**Prompt**
Verbatim transcription of the listing is needed.
********************
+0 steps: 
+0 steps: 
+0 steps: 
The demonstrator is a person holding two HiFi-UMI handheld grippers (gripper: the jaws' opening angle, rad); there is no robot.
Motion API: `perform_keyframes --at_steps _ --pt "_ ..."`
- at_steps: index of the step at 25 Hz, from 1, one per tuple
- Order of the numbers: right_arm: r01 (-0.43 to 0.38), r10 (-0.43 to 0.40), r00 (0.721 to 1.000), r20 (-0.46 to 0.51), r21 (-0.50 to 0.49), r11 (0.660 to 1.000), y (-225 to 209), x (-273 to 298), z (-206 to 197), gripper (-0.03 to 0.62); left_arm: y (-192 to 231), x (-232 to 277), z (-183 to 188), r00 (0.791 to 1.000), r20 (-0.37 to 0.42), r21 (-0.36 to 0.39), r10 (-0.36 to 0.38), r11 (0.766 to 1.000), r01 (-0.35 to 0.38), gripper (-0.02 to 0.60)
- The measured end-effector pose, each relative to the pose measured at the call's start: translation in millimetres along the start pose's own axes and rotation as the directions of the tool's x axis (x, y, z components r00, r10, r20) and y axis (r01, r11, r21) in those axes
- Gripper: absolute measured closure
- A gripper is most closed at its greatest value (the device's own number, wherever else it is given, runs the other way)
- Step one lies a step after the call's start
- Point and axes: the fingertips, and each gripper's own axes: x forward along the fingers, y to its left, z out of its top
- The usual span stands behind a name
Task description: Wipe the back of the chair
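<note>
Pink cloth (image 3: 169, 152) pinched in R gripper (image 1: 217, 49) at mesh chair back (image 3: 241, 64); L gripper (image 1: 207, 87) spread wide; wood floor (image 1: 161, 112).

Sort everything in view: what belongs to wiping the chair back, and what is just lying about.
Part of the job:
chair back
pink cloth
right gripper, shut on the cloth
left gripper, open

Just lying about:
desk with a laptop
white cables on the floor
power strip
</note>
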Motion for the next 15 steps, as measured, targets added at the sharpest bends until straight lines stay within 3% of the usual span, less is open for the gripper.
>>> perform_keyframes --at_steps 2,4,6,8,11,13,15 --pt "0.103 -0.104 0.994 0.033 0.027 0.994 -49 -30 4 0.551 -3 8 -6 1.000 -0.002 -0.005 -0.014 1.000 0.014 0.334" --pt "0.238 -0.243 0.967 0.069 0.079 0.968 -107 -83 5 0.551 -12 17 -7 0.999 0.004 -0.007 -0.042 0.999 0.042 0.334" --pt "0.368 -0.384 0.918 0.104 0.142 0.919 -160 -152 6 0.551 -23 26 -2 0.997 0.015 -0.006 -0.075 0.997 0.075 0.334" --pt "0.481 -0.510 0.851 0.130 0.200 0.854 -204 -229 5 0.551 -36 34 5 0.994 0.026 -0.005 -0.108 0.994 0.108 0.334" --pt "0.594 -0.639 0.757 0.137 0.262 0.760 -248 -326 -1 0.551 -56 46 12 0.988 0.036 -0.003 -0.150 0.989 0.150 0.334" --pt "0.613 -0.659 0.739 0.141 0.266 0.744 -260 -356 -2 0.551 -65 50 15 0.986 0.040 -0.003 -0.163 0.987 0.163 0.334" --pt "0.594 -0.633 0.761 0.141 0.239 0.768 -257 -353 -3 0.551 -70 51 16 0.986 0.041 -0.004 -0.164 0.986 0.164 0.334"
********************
**Output of the exercise**
+0 steps: 
+0 steps: 
+0 steps: 
The demonstrator is a person holding two HiFi-UMI handheld grippers (gripper: the jaws' opening angle, rad); there is no robot.
Motion API: `perform_keyframes --at_steps _ --pt "_ ..."`
- at_steps: index of the step at 25 Hz, from 1, one per tuple
- Order of the numbers: right_arm: r01 (-0.43 to 0.38), r10 (-0.43 to 0.40), r00 (0.721 to 1.000), r20 (-0.46 to 0.51), r21 (-0.50 to 0.49), r11 (0.660 to 1.000), y (-225 to 209), x (-273 to 298), z (-206 to 197), gripper (-0.03 to 0.62); left_arm: y (-192 to 231), x (-232 to 277), z (-183 to 188), r00 (0.791 to 1.000), r20 (-0.37 to 0.42), r21 (-0.36 to 0.39), r10 (-0.36 to 0.38), r11 (0.766 to 1.000), r01 (-0.35 to 0.38), gripper (-0.02 to 0.60)
- The measured end-effector pose, each relative to the pose measured at the call's start: translation in millimetres along the start pose's own axes and rotation as the directions of the tool's x axis (x, y, z components r00, r10, r20) and y axis (r01, r11, r21) in those axes
- Gripper: absolute measured closure
- A gripper is most closed at its greatest value (the device's own number, wherever else it is given, runs the other way)
- Step one lies a step after the call's start
- Point and axes: the fingertips, and each gripper's own axes: x forward along the fingers, y to its left, z out of its top
- The usual span stands behind a name
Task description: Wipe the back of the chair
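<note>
Pink cloth (image 3: 169, 152) pinched in R gripper (image 1: 217, 49) at mesh chair back (image 3: 241, 64); L gripper (image 1: 207, 87) spread wide; wood floor (image 1: 161, 112).

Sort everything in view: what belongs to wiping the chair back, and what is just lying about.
Part of the job:
chair back
pink cloth
right gripper, shut on the cloth
left gripper, open

Just lying about:
desk with a laptop
white cables on the floor
power strip
</note>
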Motion for the next 15 steps, as measured, targets added at the sharpest bends until straight lines stay within 3% of the usual span, less is open for the gripper.
>>> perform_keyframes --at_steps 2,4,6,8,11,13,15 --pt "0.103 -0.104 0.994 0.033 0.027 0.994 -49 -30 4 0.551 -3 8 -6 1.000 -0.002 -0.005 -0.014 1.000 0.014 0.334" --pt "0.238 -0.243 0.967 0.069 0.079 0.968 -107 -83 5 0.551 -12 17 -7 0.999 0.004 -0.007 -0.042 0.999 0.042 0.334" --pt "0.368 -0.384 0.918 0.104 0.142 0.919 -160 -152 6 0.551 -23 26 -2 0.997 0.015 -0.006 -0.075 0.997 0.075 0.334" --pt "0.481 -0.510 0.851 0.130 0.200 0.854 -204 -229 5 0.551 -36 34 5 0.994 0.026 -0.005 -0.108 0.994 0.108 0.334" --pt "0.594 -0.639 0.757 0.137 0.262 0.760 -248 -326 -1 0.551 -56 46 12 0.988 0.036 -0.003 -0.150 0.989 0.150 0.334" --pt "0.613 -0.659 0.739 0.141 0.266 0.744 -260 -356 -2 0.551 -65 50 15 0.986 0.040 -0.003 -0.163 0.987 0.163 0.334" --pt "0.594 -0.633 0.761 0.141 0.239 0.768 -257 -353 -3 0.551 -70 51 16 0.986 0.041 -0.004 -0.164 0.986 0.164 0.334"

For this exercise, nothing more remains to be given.